Socrates pernah mengungkapkan suatu jalan menuju keterbukaan pikiran dengan sangat gamblang. Katanya, “Bagi saya, segala yang saya ketahui justru adalah segala yang tidak saya ketahui sama sekali.”
Ungkapan itu juga merupakan suatu bentuk kerendahhatian, dimana dia tak mau menjadi orang yang sok tahu atau selalu merasa mengerti.
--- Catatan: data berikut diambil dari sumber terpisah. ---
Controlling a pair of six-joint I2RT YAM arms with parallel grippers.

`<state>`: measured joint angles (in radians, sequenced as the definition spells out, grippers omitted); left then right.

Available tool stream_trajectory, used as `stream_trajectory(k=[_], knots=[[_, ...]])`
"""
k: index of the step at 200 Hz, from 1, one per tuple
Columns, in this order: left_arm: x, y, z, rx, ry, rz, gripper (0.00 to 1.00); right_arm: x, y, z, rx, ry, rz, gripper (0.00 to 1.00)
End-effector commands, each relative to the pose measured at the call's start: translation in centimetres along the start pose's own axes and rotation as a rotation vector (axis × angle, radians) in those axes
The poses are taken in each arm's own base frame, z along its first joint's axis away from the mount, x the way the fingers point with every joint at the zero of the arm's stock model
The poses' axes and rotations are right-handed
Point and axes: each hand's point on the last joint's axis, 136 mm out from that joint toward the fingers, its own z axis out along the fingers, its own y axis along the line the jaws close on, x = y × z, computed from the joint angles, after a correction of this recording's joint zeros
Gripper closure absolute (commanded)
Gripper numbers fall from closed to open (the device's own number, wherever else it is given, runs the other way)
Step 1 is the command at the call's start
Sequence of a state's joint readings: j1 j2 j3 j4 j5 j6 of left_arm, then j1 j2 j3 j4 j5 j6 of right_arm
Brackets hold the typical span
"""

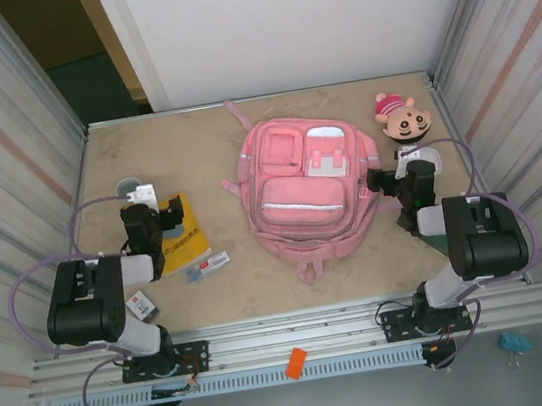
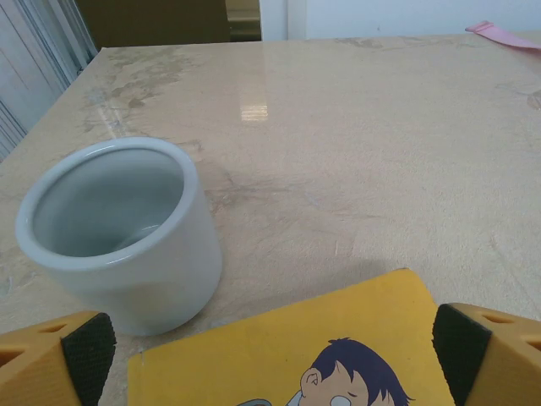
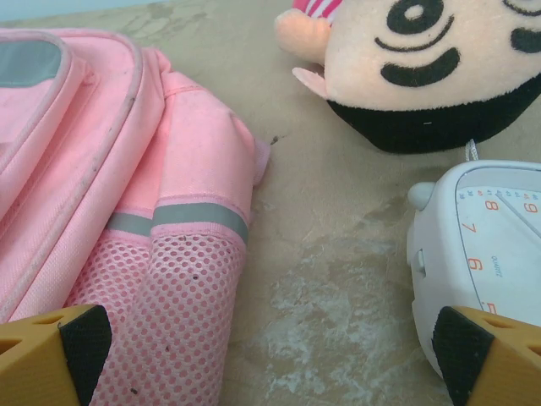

Dan berapa banyak dari kita yang lebih memilih untuk tinggi hati, untuk terbiasa mengatakan ‘Saya tahu’ atau ‘Saya mengerti’? Kita lebih terbiasa untuk mendengar ‘siapa’ yang mengatakan daripada ‘apa’ yang dikatakan. Padahal, mutiara tetaplah mutiara meskipun ada di dalam comberan, dan kotoran tetaplah kotoran meski ada di dalam mangkuk emas.
Antonie Gilly adalah seorang juru masak terkenal dari Prancis. Ia sering didatangi orang-orang yang ingin menceritakan pengalaman mereka dalam memasak. Suatu hari, seorang ibu datang kepadanya hanya untuk menceritakan bagaimana dia memasak telur dadar.
Sebagai juru masak kaliber internasional, Antonie Gilly tentu telah tahu bagaimana cara membuat telur dadar dalam ratusan versi. Tapi dia tidak menampik ibu itu, dan justru mendengarkannya dengan penuh perhatian.
Setelah ibu itu selesai bercerita dan berlalu, Antonie Gilly tersenyum dan mengatakan, “Anda tahu, saya belum pernah menggunakan teknik-teknik yang digunakan ibu tadi. Ia membuat telur dadar dengan caranya yang sangat unik. Tampaknya cara tersebut cukup masuk akal dan menghemat waktu serta tenaga. Saya akan mempraktekkan teknik yang dikembangkan ibu tadi.”
Inilah yang membedakan antara seorang koki hebat, yang bersedia menerima pandangan orang lain, dan koki biasa, yang sering kali merasa sudah tahu segalanya.